**Your instructions**
Down to the last line below, give the listing again exactly.

====== Collected material ======

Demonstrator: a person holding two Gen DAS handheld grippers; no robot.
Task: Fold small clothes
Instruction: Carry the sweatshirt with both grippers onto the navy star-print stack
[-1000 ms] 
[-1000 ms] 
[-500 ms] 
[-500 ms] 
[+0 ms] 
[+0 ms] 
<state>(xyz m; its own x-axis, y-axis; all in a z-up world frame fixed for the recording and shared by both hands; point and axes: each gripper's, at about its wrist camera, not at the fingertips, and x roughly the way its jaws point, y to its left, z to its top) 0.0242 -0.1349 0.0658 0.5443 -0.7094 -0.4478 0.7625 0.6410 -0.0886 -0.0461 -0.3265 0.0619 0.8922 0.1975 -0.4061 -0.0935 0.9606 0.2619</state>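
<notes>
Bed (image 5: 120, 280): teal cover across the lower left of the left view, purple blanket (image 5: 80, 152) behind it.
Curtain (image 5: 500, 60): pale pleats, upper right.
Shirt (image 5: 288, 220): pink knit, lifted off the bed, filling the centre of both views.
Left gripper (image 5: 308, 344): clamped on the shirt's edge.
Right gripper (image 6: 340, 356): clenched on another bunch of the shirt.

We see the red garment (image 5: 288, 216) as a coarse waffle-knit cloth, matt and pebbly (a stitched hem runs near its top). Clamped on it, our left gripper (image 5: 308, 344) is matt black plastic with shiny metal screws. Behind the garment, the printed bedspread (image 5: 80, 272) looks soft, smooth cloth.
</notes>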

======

**Task solution**
Demonstrator: a person holding two Gen DAS handheld grippers; no robot.
Task: Fold small clothes
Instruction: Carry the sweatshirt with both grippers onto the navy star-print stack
[-1000 ms] 
[-1000 ms] 
[-500 ms] 
[-500 ms] 
[+0 ms] 
[+0 ms] 
<state>(xyz m; its own x-axis, y-axis; all in a z-up world frame fixed for the recording and shared by both hands; point and axes: each gripper's, at about its wrist camera, not at the fingertips, and x roughly the way its jaws point, y to its left, z to its top) 0.0242 -0.1349 0.0658 0.5443 -0.7094 -0.4478 0.7625 0.6410 -0.0886 -0.0461 -0.3265 0.0619 0.8922 0.1975 -0.4061 -0.0935 0.9606 0.2619</state>
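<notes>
Bed (image 5: 120, 280): teal cover across the lower left of the left view, purple blanket (image 5: 80, 152) behind it.
Curtain (image 5: 500, 60): pale pleats, upper right.
Shirt (image 5: 288, 220): pink knit, lifted off the bed, filling the centre of both views.
Left gripper (image 5: 308, 344): clamped on the shirt's edge.
Right gripper (image 6: 340, 356): clenched on another bunch of the shirt.

We see the red garment (image 5: 288, 216) as a coarse waffle-knit cloth, matt and pebbly (a stitched hem runs near its top). Clamped on it, our left gripper (image 5: 308, 344) is matt black plastic with shiny metal screws. Behind the garment, the printed bedspread (image 5: 80, 272) looks soft, smooth cloth.
</notes>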

The exercise has been fully answered.